== Segment start ==

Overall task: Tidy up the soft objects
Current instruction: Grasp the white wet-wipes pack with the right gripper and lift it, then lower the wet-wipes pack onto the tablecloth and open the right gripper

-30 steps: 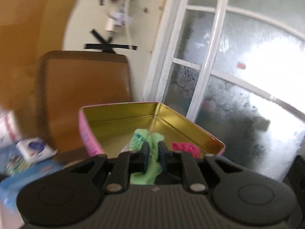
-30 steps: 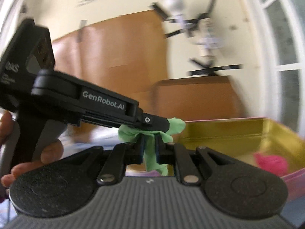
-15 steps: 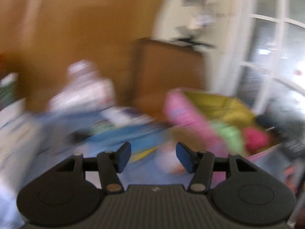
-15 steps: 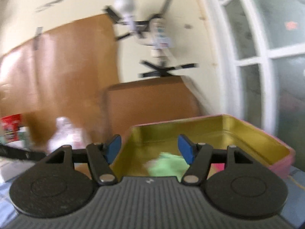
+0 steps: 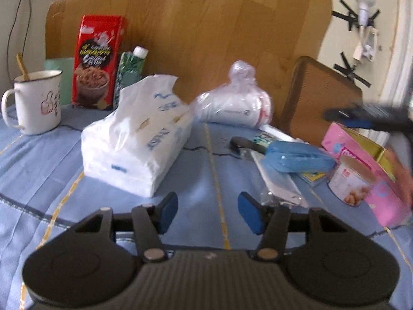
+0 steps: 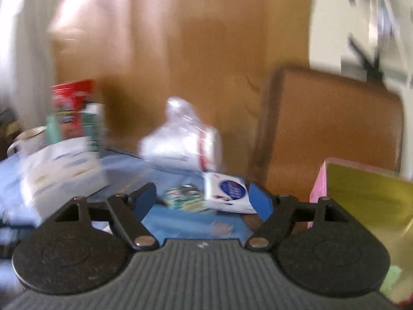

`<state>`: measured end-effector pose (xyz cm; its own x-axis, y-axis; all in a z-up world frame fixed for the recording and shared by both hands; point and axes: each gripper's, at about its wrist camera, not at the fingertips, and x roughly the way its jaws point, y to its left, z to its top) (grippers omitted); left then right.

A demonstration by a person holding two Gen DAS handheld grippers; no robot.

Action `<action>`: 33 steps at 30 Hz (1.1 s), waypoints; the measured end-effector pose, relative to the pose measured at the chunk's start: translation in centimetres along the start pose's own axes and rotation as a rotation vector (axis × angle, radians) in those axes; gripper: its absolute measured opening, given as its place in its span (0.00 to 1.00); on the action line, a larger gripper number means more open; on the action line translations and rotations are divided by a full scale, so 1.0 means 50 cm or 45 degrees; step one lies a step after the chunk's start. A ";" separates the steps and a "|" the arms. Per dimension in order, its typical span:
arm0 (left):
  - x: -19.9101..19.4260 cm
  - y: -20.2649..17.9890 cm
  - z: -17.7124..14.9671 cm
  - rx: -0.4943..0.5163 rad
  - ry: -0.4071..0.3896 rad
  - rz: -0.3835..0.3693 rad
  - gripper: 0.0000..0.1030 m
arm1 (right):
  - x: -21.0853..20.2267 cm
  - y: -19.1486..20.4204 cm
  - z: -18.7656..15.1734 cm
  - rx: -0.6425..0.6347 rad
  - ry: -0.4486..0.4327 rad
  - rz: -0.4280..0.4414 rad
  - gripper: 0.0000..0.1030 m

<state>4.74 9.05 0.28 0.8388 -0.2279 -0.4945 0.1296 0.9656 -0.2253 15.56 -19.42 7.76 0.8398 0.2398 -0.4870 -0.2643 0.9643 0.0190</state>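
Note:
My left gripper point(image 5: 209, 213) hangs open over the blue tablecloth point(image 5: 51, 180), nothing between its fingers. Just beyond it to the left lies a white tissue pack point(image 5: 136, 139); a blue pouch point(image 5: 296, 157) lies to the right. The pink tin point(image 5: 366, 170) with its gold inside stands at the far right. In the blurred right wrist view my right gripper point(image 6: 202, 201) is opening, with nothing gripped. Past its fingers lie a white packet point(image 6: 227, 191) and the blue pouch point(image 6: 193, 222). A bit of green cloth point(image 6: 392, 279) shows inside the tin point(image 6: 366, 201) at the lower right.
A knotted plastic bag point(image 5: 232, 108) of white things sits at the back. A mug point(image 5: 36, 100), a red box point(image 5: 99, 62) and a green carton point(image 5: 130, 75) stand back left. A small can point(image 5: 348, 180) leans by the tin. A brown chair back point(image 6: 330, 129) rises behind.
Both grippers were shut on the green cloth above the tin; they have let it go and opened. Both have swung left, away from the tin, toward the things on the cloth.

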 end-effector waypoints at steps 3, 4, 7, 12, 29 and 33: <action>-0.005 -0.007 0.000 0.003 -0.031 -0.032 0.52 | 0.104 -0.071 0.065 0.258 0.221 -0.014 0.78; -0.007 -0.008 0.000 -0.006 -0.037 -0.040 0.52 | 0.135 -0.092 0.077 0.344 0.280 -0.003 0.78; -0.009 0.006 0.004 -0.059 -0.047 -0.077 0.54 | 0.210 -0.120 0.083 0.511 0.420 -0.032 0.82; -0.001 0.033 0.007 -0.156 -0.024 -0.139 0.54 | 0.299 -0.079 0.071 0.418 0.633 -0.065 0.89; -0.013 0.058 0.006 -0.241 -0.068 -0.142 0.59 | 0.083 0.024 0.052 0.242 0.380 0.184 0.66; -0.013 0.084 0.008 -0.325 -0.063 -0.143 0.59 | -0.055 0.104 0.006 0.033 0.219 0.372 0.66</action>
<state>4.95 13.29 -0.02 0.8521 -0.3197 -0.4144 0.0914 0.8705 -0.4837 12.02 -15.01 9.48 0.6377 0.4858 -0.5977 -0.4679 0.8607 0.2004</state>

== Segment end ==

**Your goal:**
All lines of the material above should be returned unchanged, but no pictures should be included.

**Written solution:**
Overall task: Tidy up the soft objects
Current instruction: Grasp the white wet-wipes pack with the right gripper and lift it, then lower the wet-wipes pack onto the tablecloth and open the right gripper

-30 steps: 
-30 steps: 
-15 steps: 
-15 steps: 
+0 steps: 
+0 steps: 

`<state>`: measured end-effector pose (xyz cm; its own x-axis, y-axis; all in a z-up world frame fixed for the recording and shared by both hands; point and axes: each gripper's, at about its wrist camera, not at the fingertips, and x roughly the way its jaws point, y to its left, z to its top) (grippers omitted); left then right.

A demonstration by a person holding two Gen DAS handheld grippers; no robot.

Action `<action>`: 33 steps at 30 Hz (1.1 s), waypoints; the measured end-effector pose, relative to the pose measured at the chunk's start: translation in centimetres along the start pose's own axes and rotation as a rotation vector (axis × angle, radians) in those axes; gripper: its absolute measured opening, given as its place in its span (0.00 to 1.00); on the action line, a larger gripper number means more open; on the action line translations and rotations are divided by a full scale, so 1.0 means 50 cm or 45 degrees; step one lies a step after the chunk's start. A ";" separates the steps and a "|" the arms. Per dimension in order, its typical span:
arm0 (left):
  - x: -19.9101..19.4260 cm
  - y: -20.2649..17.9890 cm
  - z: -17.7124..14.9671 cm
  - rx: -0.4943..0.5163 rad
  - ry: -0.4071..0.3896 rad
  - rz: -0.3835..0.3693 rad
  - gripper: 0.0000..0.1030 m
arm1 (right):
  - x: -21.0853..20.2267 cm
  - y: -19.1486..20.4204 cm
  - z: -18.7656..15.1734 cm
  - rx: -0.6425..0.6347 rad
  - ry: -0.4486..0.4327 rad
  - rz: -0.4280..0.4414 rad
  - gripper: 0.0000..0.1030 m

<state>4.74 9.05 0.28 0.8388 -0.2279 -0.4945 0.1296 0.9656 -0.2253 15.56 -19.42 7.76 0.8398 0.2398 -0.4870 -0.2643 0.9643 0.0190</state>
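Note:
My left gripper point(image 5: 209, 213) hangs open over the blue tablecloth point(image 5: 51, 180), nothing between its fingers. Just beyond it to the left lies a white tissue pack point(image 5: 136, 139); a blue pouch point(image 5: 296, 157) lies to the right. The pink tin point(image 5: 366, 170) with its gold inside stands at the far right. In the blurred right wrist view my right gripper point(image 6: 202, 201) is opening, with nothing gripped. Past its fingers lie a white packet point(image 6: 227, 191) and the blue pouch point(image 6: 193, 222). A bit of green cloth point(image 6: 392, 279) shows inside the tin point(image 6: 366, 201) at the lower right.
A knotted plastic bag point(image 5: 232, 108) of white things sits at the back. A mug point(image 5: 36, 100), a red box point(image 5: 99, 62) and a green carton point(image 5: 130, 75) stand back left. A small can point(image 5: 348, 180) leans by the tin. A brown chair back point(image 6: 330, 129) rises behind.
Both grippers were shut on the green cloth above the tin; they have let it go and opened. Both have swung left, away from the tin, toward the things on the cloth.
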
 end-effector waypoints at steps 3, 4, 7, 12, 29 and 33: <action>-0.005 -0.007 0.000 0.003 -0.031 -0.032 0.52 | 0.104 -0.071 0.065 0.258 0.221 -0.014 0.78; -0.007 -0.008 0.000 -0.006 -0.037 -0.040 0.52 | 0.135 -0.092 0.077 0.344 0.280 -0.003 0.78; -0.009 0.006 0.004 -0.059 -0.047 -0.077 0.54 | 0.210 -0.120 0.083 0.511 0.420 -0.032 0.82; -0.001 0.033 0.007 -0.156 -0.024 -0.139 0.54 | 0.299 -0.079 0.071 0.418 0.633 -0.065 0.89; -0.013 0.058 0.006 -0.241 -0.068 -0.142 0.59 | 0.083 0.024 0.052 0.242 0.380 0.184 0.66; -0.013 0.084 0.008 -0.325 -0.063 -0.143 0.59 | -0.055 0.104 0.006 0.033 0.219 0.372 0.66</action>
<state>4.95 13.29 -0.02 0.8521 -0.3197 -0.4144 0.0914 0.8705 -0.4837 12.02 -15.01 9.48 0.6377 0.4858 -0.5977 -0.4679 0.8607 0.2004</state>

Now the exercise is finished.